#### WHAT YOU SHOULD DO
The required output is the line containing "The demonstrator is" followed by each line through the end of the data below, repeated exactly and with nothing added.

* * * * *

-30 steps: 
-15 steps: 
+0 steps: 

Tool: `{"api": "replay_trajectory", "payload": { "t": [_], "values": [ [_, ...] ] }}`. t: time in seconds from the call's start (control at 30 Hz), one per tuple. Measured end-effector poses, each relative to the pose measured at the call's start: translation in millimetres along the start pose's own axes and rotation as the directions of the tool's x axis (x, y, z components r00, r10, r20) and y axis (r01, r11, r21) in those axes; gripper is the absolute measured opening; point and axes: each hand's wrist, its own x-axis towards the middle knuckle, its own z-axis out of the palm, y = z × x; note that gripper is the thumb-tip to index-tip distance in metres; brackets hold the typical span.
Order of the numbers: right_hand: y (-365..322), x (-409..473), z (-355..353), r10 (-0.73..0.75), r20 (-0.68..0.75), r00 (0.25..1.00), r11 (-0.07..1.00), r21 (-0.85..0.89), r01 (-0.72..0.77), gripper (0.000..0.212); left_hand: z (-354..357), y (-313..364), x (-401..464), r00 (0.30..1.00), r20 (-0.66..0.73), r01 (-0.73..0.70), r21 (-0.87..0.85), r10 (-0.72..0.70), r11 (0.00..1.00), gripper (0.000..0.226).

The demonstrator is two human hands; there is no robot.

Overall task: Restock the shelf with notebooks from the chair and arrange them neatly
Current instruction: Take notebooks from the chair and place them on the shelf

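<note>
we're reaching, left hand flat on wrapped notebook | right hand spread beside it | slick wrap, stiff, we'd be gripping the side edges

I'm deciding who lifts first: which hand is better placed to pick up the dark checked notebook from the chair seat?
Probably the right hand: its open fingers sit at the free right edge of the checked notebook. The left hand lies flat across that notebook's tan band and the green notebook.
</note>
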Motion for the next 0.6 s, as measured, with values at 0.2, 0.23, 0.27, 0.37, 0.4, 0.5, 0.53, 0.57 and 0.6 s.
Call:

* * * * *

#### EXPECTED OUTPUT
The demonstrator is two human hands; there is no robot.

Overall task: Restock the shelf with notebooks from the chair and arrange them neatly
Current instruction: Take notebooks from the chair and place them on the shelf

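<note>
we're reaching, left hand flat on wrapped notebook | right hand spread beside it | slick wrap, stiff, we'd be gripping the side edges

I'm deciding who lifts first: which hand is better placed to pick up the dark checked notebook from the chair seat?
Probably the right hand: its open fingers sit at the free right edge of the checked notebook. The left hand lies flat across that notebook's tan band and the green notebook.
</note>
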Motion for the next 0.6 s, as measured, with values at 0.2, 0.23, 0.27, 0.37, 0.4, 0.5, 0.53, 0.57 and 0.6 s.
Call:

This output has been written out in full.